Impure procedures in Steme

[johnwcowan]

I want to explore the idea of Steme having a way of marking procedures as impure. A simple syntax would be to introduce impure-lambda and its counterpart impure-define. In impure procedures, most things that can be done in Scheme can also be done, though not all (see #16). This allows people to write ML-ish code with full type checking but Turing complete.

An impure procedure would be callable from a pure procedure if the programmer certifies it secure, just as a Scheme procedure has to be. However, it is not necessary to specify argument and result types for it. An obvious question: why even allow impure procedures to be certified pure?

An example that comes to mind is a procedure that takes a list of non-negative integers and an upper bound on their values, and returns a histogram of the occurrence of each integer from 0 to the bound. The simplest way to do this is to allocate a mutable vector, increment the appropriate element while processing the input list, and return the result of vector->list.

A less efficient alternative is to use a persistent vector. It is also possible for the compiler to be smart enough to figure out that the vector never escapes, and quietly substitute the O(1) implementation. But both of these seem difficult compared to marking the procedure as impure.

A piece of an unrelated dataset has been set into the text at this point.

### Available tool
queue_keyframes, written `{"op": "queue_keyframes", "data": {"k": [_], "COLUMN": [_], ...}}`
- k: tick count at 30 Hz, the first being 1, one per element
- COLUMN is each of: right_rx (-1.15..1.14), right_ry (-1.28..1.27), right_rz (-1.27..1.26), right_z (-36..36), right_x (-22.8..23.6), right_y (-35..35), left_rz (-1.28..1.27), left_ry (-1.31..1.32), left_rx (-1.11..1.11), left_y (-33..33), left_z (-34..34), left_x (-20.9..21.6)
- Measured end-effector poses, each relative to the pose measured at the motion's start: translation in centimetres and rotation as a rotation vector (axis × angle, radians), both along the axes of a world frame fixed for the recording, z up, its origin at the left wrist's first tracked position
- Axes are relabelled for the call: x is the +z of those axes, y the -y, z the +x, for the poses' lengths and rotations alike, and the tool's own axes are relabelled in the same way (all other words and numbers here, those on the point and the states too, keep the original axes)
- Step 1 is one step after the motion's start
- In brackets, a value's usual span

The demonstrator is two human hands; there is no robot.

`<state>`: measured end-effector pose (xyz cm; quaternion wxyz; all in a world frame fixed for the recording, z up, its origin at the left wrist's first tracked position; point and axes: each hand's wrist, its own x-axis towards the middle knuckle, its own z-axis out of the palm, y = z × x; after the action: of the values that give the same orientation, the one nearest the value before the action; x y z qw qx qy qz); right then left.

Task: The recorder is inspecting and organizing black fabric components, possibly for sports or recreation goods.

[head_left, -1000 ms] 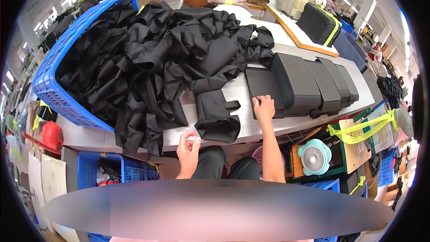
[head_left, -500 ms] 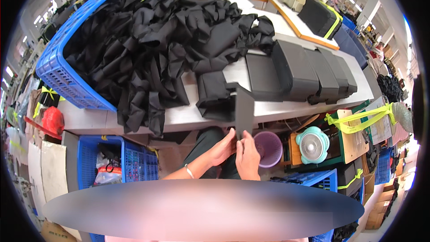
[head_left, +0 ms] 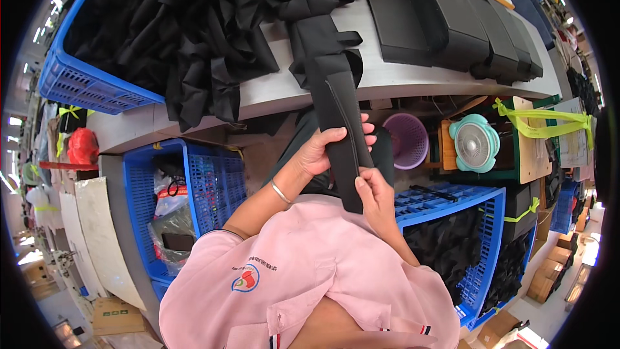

I have not fully read the Linear Haskell paper and may not be able to, but it is based on using a "linear arrow" alongside the normal function arrow. (By "arrow" I mean the -> used in type declarations, not Kleisli arrows.) This seems to align well with using a different function constructor like impure-lambda.

[mnieper]

In Haskell, you have unsafePerformIO to achieve exactly what you have in mind.

I agree very much that we should find a way so that for the histogram problem, Steme can actually use a non-persistent vector. Using a persistent vector would really be the wrong tool for the job.

How to achieve this, is less clear. Something like unsafePerformIO is the least attractive. Linear types, uniqueness types, monads, or algebraic effects would be much better solutions because we could still count on some guarantees of the type system. I have to read more, though, to make up my mind.

[mnieper]

PS Note the problems of unsafePerformIO here: http://hackage.haskell.org/package/base-4.14.0.0/docs/System-IO-Unsafe.html. We have to see whether a more limited approach doesn't have these problems.

[mnieper]

See also #19 for a possible (fine-grained) solution.

[mnieper]

An important thing we should keep in mind is how very basic things like division by zero is handled. There are a number of approaches, some touching impurity, which we are discussing here (comments are my personal opinion, of course):

1. Let 1/0 return some random number, say, 0, just to be silent. --- That's an extremely bad option. It doesn't make sense semantically and it can easily hide bugs.
2. Return a Maybe or an Either. --- Semantically a good option, but technically a bad one because it will like slow down general arithmetic code and make programming with the division operator hard. Moreover, how to propagate the Nothing case?
3. Silently raise an exception. --- This is Haskell's approach but this means that every type will be inhabited by Undefined making the (categorical) semantics of the language badly behaved. (http://math.andrej.com/2016/08/06/hask-is-not-a-category/). [*]
4. Raise an exception and thus allow most procedures (at least those including divisions) to be impure in the naive sense. --- This looks like the best approach to me once we have agreed upon how to catch and confine the impureness.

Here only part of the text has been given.